Using jugaad to become ‘world class’, of course, also undermines basic ethics as well as institutions, so once companies had less need to bypass controls after 1991, many moved on to bribing politicians and officials for favourable allocation of natural resources, sometimes investing jointly with them. As Ahuja wrote, ‘the practice of jugaad can lead to a vicious cycle, in which institutions are steadily undermined.’

In an era of growing corruption and collusion between politicians and businessmen, this reduction in the role of institutional systems weakens accountability, notably of parliament and the government. This was particularly evident in 2011 and 2012 when popular anti-corruption movements led by two social rights campaigners, Anna Hazare and Arvind Kejriwal, challenged the authority of the government and, backed by access to right to information legislation, began to expose the depths to which the ethics of the country had sunk.

The erosion of institutions and the practice of fudge have also contributed to an absence of strategy across many areas. George Tanham, who was a respected South Asia and security specialist at America’s Rand Corporation policy think tank, controversially wrote in 1992 that ‘Indian elites show little evidence of having thought coherently and systematically about national strategy’.
13
He suggested that the situation might have been changing, but what he went on to say is as true today as it was then: ‘Few writings offer coherent, articulate beliefs or a clear set of operating principles for Indian strategy. Rather, one finds a complex mix of writings, commentaries and speeches, as well as certain actions that cast some light on Indian strategy. The lacunae and ambiguities seem compatible with a culture that encompasses and accommodates readily to complexity and contradiction. They also seem more confusing to Westerners than to Indians who accept the complexities and contradictions as part of life.’

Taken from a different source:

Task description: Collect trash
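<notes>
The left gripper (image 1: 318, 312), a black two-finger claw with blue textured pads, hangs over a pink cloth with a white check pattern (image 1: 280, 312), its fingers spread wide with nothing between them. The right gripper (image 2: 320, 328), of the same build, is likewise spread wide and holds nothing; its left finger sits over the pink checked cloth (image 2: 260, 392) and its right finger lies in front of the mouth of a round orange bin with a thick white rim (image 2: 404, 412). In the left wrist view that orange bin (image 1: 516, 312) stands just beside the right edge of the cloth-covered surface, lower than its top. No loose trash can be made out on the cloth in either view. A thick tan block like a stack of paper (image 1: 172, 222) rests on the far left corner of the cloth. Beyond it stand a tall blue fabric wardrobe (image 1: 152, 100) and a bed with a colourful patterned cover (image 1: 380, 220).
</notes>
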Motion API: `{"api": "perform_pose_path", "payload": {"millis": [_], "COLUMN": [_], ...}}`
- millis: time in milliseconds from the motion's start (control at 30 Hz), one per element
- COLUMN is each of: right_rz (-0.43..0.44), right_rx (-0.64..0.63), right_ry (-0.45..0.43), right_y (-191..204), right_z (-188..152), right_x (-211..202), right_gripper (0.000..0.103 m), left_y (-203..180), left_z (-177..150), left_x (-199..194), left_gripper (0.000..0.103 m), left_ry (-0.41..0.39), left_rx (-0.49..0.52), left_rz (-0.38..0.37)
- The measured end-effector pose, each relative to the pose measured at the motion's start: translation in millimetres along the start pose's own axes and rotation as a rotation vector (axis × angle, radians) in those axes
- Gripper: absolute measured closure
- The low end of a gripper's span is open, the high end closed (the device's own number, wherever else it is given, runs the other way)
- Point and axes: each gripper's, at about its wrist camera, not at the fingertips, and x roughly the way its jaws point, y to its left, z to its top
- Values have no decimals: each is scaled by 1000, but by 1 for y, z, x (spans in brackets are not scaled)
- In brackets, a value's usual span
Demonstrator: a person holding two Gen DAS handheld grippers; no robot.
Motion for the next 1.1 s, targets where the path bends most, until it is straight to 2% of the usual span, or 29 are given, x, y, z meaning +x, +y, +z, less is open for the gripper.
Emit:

He was referring mainly to foreign policy and security strategy, but the point is valid far more widely. On foreign affairs, few people – or foreign countries – understand where India stands, and there is no think tank of a top international standard. On economic and industrial policy, there is little overall strategy or consensus covering, for example, economic liberalization or foreign investment. ‘One of the biggest weaknesses affecting India’s economic liberalization is the way that industrial and allied policies are made,’ I wrote on my blog in 2009.
14
‘Changes affecting industries that range from telecoms and banks to aviation and retail stem far more from the pressures of vested interests and lobbies than from reasoned analysis and debate.’ The reforms of 1991 were introduced because of a financial crisis and, though they have not been reversed, widening them is highly controversial and they are not underpinned as part of an overall strategy of public policy.

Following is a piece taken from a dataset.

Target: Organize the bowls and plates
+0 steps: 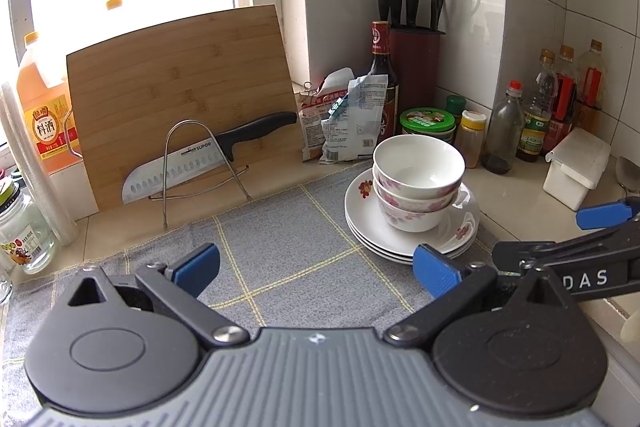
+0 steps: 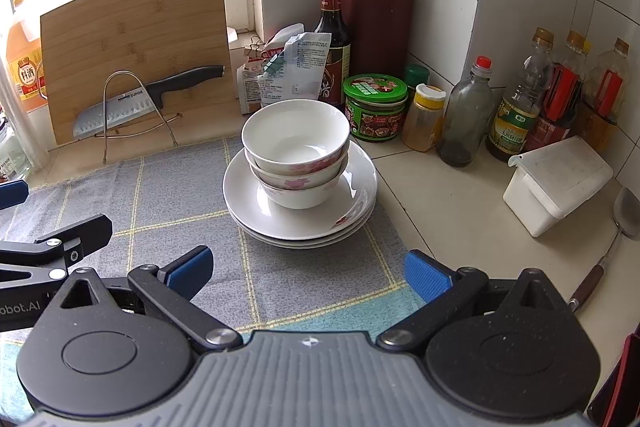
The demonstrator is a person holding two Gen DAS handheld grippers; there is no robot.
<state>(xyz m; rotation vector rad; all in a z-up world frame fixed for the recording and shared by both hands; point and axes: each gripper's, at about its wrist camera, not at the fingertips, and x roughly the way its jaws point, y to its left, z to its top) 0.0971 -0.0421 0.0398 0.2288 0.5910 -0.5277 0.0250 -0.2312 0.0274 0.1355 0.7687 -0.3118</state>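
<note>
Three white bowls with pink flowers (image 1: 418, 183) (image 2: 296, 157) sit nested on a stack of three white plates (image 1: 370, 223) (image 2: 256, 203) at the right edge of a grey checked cloth (image 1: 288, 251) (image 2: 168, 195). My left gripper (image 1: 316, 269) hovers open over the cloth, left of and nearer than the stack, with nothing between its blue pads. My right gripper (image 2: 308, 271) is open too, empty, just in front of the plates. Part of the right gripper (image 1: 580, 247) shows at the right of the left wrist view, and part of the left gripper (image 2: 48, 247) at the left of the right wrist view.
A bamboo cutting board (image 1: 180, 99) leans at the back with a knife (image 1: 200, 159) in a wire rack. Sauce bottles (image 2: 516, 111), jars (image 2: 376, 107), a knife block (image 2: 376, 27) and packets (image 1: 348, 119) crowd the corner. A white lidded box (image 2: 556, 183) and a spatula (image 2: 612, 239) lie right.
</note>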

There has also been no clear view on the role of dynasty in politics, and in particular on the role of the Nehru-Gandhi family at the top of the Congress party. Sonia Gandhi, as president of the Congress and head of the ruling UPA coalition after the 2004 general election, pulled strings, jugaad-style, from behind the walls of her Delhi house at 10 Janpath without any clear institutional delineation of her powers in relation to the prime minister. The official line was that Gandhi was in charge of party politics while Manmohan Singh was in charge of the government, but in practice Gandhi dictated government policy when it suited her. Would such a vague, undemarcated relationship have been possible at the top of a democracy with a strong institutional base?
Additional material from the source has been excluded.